Les amours imaginaires
26 octobre 2010

Léger et audacieux, Les Amours imaginaires raconte un duel amoureux à coup de répliques mordantes. Marie (Monia Chokri) et Francis (Xavier Dolan) sont des amis de longue date. Psychorigide, elle est en quête d’amour, d’absolu et de vêtements vintage. Lui est vulnérable et timide. Elle est hétérosexuelle. Il est gay. Ils tombent tous les deux sous le charme de Nicolas (Niels Schneider), un séducteur inconséquent aux belles boucles blondes, une véritable figure d’ange. Cultivé mais superficiel, le jeune homme enferme Marie et Francis dans une bulle sentimentale dont ils ne sortiront pas sans larmes. L’incompréhension et l’amertume laisseront pourtant place à la toute fin du film à l’arrivée d’un nouveau séducteur, incarné par Louis Garrel. L’histoire se répètera-t-elle, alors que les personnages semblent être fascinés davantage par l’amour que par l’être aimé?

La grande force des Amours imaginaires, au-delà de ses qualités visuelles et des dialogues, c’est son ancrage dans un contexte montréalais ultra contemporain et pourtant universellement intemporel. Alors que les vêtements rétro des personnages rappellent franchement une certaine mode montréalaise actuelle, leur comportement et leur déception amoureuse les rattachent à d’autres époques et continents. L’histoire est éternelle, mais les témoignages qui entrecoupent le récit l’attachent fortement à notre réalité quotidienne, qu’elle soit québécoise ou non. Entre téléphone portable et Hotmail, les intervenants sont «entièrement 2010.

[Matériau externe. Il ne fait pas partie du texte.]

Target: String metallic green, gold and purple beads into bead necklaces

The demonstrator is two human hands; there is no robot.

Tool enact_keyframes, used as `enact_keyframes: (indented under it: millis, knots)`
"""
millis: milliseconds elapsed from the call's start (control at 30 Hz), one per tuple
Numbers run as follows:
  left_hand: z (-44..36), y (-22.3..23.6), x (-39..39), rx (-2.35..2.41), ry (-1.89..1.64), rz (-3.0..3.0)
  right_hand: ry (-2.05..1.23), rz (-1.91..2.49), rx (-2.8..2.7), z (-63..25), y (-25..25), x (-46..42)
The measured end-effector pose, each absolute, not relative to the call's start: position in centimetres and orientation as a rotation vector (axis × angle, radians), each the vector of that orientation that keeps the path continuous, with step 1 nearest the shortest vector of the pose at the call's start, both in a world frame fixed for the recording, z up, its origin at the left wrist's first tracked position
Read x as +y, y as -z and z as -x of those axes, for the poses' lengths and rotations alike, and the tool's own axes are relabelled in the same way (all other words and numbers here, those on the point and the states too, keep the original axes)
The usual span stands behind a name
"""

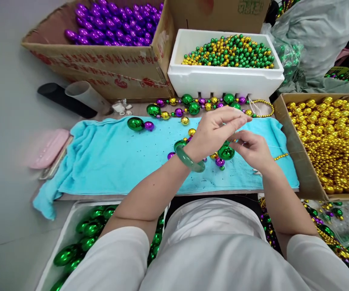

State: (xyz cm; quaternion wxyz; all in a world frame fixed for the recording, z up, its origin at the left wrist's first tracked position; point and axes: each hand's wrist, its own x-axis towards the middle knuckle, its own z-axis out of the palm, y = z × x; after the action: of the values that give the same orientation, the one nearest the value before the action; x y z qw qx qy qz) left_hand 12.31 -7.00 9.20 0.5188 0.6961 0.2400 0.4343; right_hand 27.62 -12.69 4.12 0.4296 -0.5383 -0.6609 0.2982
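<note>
My left hand (215,129), with a green bangle at the wrist, reaches across the blue towel (110,161), its thumb and fingers pressed together. Close beside it, my right hand (251,149) is pinched, its fingertips just above a large green bead (226,152). What either pinch holds is too small to make out. Around and partly under my left hand lies a cluster of strung beads, among them a purple bead (219,162) and a gold bead (192,132). Another green bead (135,124) touches a purple one on the towel's far left.
Behind the towel lies a finished-looking bead strand (194,108). A white foam box (226,79) holds small mixed beads. Cardboard boxes hold purple beads (110,24) and gold beads (335,133). Green beads (92,228) fill a bin below left. Cups (85,95) stand at the back left.
</note>
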Motion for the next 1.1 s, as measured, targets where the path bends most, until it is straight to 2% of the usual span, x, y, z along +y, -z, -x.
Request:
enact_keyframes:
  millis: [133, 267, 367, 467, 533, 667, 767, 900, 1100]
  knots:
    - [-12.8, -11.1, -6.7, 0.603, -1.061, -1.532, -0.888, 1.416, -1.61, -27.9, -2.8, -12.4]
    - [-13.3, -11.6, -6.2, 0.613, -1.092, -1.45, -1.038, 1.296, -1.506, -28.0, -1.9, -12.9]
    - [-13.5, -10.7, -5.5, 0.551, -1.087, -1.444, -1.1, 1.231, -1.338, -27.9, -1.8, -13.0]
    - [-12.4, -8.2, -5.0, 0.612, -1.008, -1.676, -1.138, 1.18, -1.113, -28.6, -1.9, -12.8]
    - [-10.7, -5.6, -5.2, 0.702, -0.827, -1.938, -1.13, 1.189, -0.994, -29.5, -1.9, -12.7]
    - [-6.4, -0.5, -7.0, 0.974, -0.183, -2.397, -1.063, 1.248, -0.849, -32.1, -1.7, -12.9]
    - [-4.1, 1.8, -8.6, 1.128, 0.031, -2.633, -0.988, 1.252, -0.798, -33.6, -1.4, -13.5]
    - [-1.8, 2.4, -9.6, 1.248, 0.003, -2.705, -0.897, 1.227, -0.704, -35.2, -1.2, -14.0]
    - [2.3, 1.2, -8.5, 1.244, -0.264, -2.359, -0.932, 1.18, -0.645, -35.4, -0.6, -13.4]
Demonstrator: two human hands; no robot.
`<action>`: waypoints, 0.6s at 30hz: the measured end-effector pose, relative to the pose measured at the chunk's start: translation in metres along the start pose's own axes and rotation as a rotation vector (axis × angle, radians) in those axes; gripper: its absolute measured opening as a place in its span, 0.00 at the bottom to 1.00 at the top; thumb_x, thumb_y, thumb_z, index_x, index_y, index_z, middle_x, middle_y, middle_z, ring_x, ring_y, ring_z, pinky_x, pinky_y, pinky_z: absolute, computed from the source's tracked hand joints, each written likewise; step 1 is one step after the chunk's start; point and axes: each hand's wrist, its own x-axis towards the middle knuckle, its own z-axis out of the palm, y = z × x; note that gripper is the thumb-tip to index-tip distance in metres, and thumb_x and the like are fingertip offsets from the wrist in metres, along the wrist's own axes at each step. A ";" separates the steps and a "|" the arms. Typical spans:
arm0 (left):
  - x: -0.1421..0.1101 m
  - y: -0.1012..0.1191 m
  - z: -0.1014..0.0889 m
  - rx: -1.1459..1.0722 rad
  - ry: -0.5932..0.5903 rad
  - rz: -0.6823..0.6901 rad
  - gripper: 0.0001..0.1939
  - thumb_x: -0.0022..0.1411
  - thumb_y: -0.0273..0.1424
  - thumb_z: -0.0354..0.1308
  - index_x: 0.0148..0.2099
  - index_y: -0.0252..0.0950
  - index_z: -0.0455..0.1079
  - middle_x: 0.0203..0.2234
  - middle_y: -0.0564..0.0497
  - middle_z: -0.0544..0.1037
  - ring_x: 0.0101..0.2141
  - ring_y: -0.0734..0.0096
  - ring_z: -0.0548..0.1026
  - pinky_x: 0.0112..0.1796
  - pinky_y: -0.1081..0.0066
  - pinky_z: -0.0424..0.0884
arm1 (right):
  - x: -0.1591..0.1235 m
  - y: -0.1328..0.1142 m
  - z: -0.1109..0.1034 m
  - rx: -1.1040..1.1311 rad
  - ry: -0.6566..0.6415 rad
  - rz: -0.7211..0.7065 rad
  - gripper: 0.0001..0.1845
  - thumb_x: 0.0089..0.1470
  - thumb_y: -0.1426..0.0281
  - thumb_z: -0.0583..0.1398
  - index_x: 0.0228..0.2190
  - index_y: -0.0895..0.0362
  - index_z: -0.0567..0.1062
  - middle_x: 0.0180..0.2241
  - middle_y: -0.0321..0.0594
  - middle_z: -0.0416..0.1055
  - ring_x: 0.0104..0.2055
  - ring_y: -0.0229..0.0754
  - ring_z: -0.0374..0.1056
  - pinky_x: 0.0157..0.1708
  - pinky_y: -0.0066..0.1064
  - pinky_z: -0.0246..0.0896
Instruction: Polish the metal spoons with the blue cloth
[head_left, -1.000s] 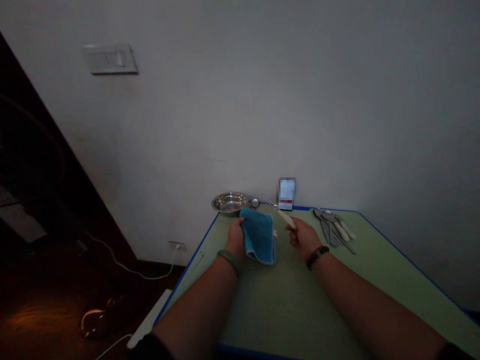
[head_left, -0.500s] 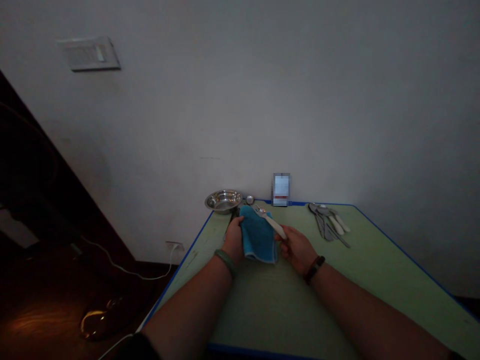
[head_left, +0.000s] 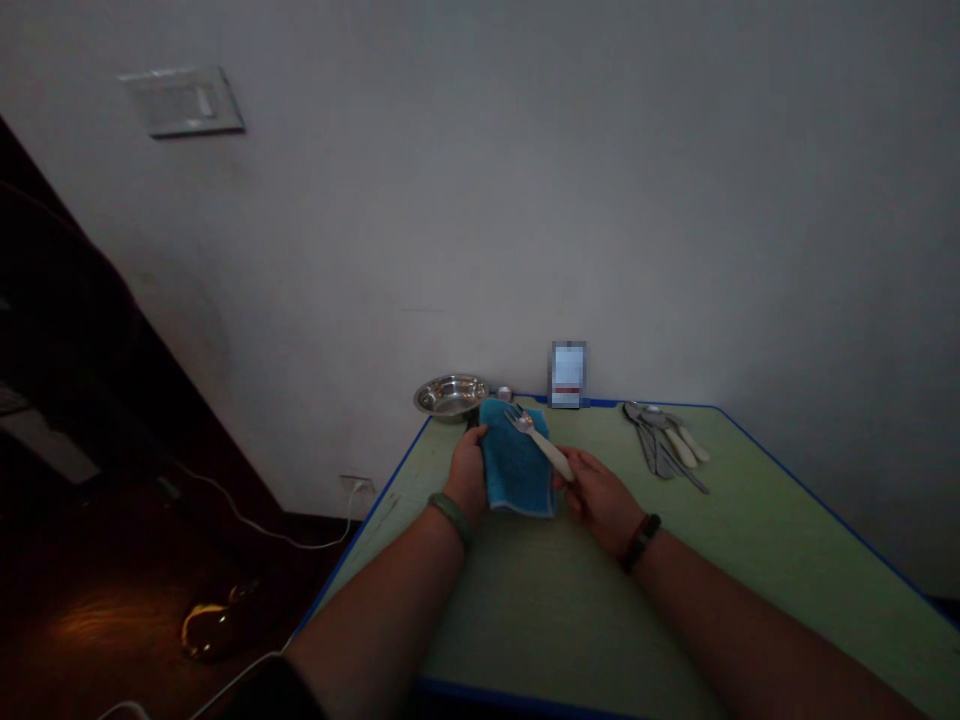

Côté technique, ce sont les couleurs flamboyantes et la sur-utilisation des slowmotions qui permettent à Dolan d’ancrer son histoire dans ce flou temporel, de dépasser le présent pour toucher à quelque chose d’éternel.

Les dialogues à double tranchant confirment cette richesse du film. Parfaitement ciselés, ils mettent en valeur l’humour acide et pince-sans-rire des personnages tout en s’inscrivant dans une réalité à la fois contemporaine et montréalaise: «C’est pas parce que c’est vintage que c’est beau». Ils débordent tout autant de justesse, rappelant les aspirations romantiques de chacun, malgré les jalousies, les disputes et les désaccords. «L’important c’est de se réveiller avec quelqu’un. C’est de dormir en cuillère. C’est ça l’important, la cuillère. C’est de savoir que s’il y a un méchant qui débarque, il y a quelqu’un. C’est une métaphore là, il n’y a jamais de méchant qui débarque mais…»

Ainsi, Les Amours imaginaires dégage une sensualité envoûtante liée à ces images colorées et aux nombreux ralentis, tous à l’image des émotions des personnages et des spectateurs. Fabulation visuelle entre différents personnages qui hallucinent l’Amour, le film reste toujours à la surface entre l’être et le paraître, entre l’amour et le fantasme dans une esthétique portée par une excellente bande sonore. La musique, omniprésente, devient en effet presque un personnage et berce les spectateurs dans cet univers qui tend vers l’onirisme à force de couleurs pop et d’amour rêvé.

Véritable hymne aux amours impossibles, imaginés et inévitablement déçus, le film de Dolan est porté avec charme et force par des comédiens hors pairs qui font rebondir chaque réplique avec un talent certain. C’est donc avec enchantement qu’on sort de la salle, et avec plaisir qu’on replongera dans Les Amours imaginaires.